Under a mechanical strain, a mobility and a subthreshold swing of ZTO TFTs remained unchanged, but a Vth showed noticeable changes. Tensile strain under the bending parallel to a channel width caused more severe photo-instability with more Vth shift. Vth of ZTO TFTs remained unchanged under the 500nm NBIS condition, while for 400 and 450 nm NBIS conditions Vth shifted with a mechanical strain. Particularly, parallel bending of ZTO TFTs under the 400nm NBIS condition showed severe instability, a large and negative Vth shift of –11.6V compared to –7.2V of a non-bended sample. And for the 450 nm NBIS condition, relatively small Vth shift of –6.1V and -4.4 V for bended and non-bended samples, respectively, was observed, showing similar tendency to the 400nm case. But in case of the bending perpendicular to a channel width showed less Vth shift from non-bending condition; -15.8 V to -15.2 V and -5.5 V to -4.0 V for the 400nm and 450 nm NBIS conditions, respectively.

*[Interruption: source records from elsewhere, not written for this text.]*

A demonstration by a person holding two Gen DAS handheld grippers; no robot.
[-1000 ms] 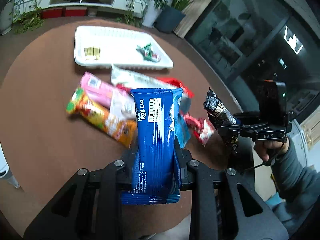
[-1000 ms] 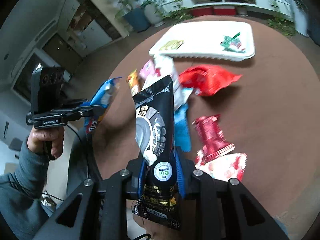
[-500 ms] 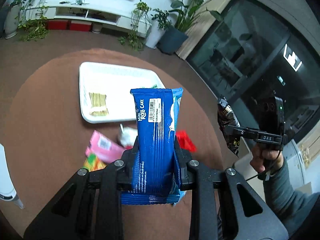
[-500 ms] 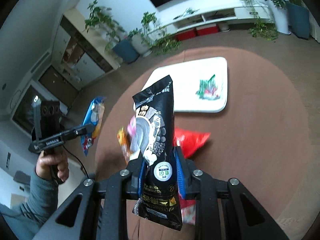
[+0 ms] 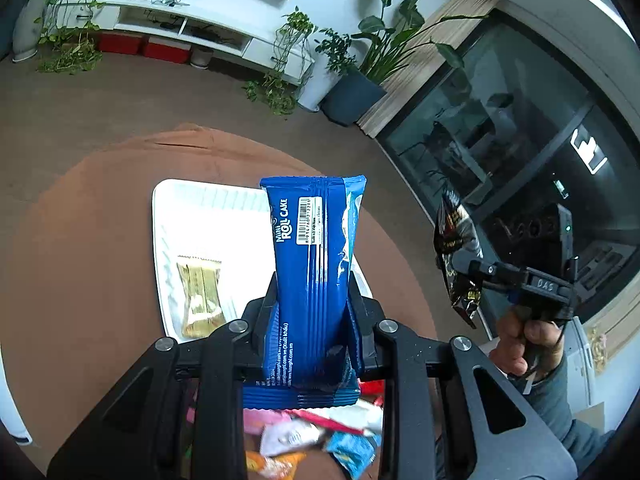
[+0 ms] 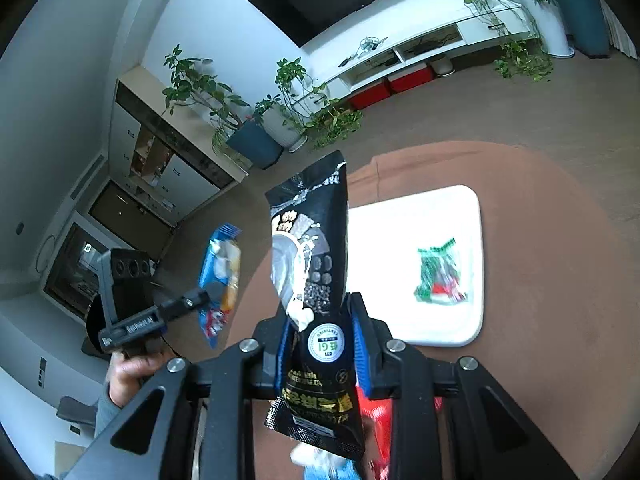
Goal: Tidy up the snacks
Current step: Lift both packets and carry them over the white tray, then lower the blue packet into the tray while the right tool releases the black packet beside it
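Observation:
My left gripper [image 5: 312, 304] is shut on a blue Mini Roll Cake packet [image 5: 314, 248], held upright above the near edge of the white tray [image 5: 168, 208]. A gold wrapped snack [image 5: 200, 288] lies in that tray. My right gripper [image 6: 322, 320] is shut on a black snack pouch [image 6: 316, 248], lifted in front of the same white tray [image 6: 468, 208], where a green and red packet [image 6: 438, 276] lies. The left wrist view shows the black pouch [image 5: 456, 248] at the right. The right wrist view has the blue packet [image 6: 220, 276] at the left.
The tray rests on a round brown table [image 5: 80, 240]. Loose snack packets [image 5: 312, 436] lie below my left gripper, and a red packet [image 6: 380, 420] sits under the right one. A person's hand [image 5: 520, 340] holds the other gripper. Potted plants and a white shelf stand beyond.
Both grippers rose and moved forward with their packets, from over the snack pile to the tray's near edge. The pile has slid to the bottom of both views.

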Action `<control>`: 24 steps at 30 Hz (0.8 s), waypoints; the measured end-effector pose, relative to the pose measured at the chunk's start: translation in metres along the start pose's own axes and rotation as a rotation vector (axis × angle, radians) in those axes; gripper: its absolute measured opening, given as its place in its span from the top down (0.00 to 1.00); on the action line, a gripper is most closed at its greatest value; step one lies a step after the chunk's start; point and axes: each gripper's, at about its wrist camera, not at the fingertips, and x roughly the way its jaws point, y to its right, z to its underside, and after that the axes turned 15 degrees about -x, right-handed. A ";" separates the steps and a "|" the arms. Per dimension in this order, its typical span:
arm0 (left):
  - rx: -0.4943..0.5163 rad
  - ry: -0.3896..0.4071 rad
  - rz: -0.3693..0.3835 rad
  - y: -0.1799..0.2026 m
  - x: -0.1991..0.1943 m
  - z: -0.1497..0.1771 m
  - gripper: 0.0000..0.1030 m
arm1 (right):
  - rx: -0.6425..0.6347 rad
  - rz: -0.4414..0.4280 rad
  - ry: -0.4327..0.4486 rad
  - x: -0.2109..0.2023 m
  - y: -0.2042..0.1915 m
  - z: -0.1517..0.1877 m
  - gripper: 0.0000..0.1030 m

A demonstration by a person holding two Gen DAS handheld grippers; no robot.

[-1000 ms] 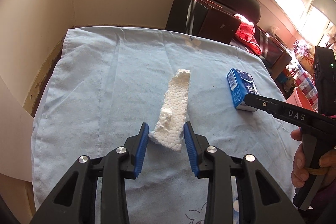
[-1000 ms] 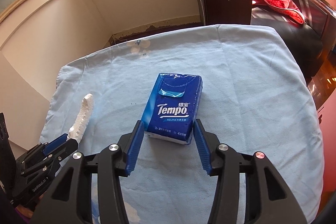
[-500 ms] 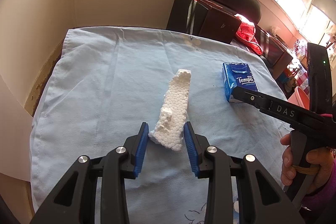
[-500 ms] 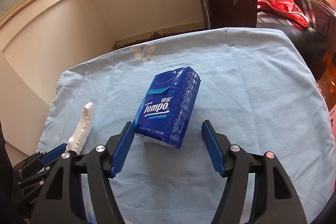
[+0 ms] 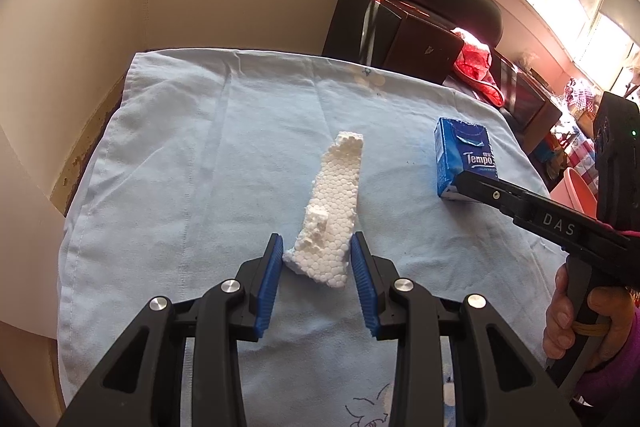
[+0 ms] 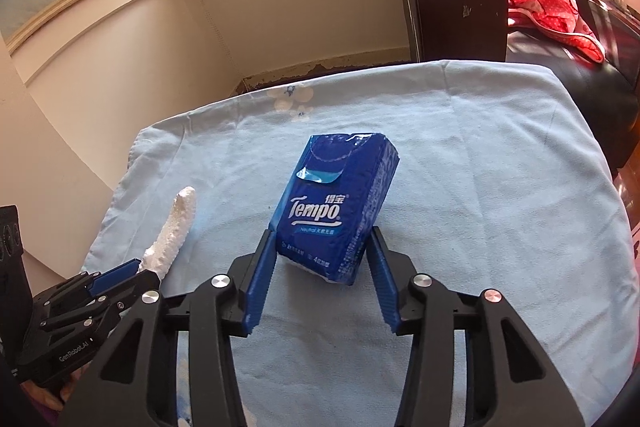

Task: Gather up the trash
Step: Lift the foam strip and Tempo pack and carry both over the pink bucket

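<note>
Blocking of the tissue pack's [image 5: 466, 159] near end by the right gripper [image 6: 322, 269] is seen in the left wrist view; contact there cannot be told. In its own view those jaws are closing, pads at the pack's sides, pack tilted, one edge off the blue cloth [image 6: 480, 187]. Glossy blue film wrap, boxy shape, toward the cloth's right edge. Beaded white foam piece [image 5: 332, 211], long and jagged, lies mid-cloth; its near end is clamped between the left gripper's [image 5: 316, 269] ribbed blue pads. Cloth is soft and creased. Only part of a hand [image 5: 580, 319] shows.
</note>
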 end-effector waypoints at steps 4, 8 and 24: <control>0.000 0.010 0.007 0.005 -0.006 0.004 0.67 | -0.035 0.017 0.007 -0.013 -0.001 0.006 0.56; -0.003 0.023 0.024 0.016 -0.014 0.006 0.67 | -0.069 0.041 0.025 -0.033 -0.002 0.014 0.56; 0.109 0.020 0.107 0.101 -0.029 0.038 0.67 | -0.084 0.153 0.081 -0.108 0.026 0.055 0.56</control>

The exact mechanism of this phenomenon is not clear at this point, but the strain in film might change the distance between metal atoms, causing the variation of an orbital overlap in the bandgap and an activation energy for Vth shift. G. Zhang et al. reported that a strain in a channel layer makes difference of ZnO band structure like midgap states from the first principle simulation. The tensile strain can cause more midgap levels in bandgap, and vice versa. It is in a good agreement well with our result. The more reasonable mechanisms of strain to affect the band structure is under investigation.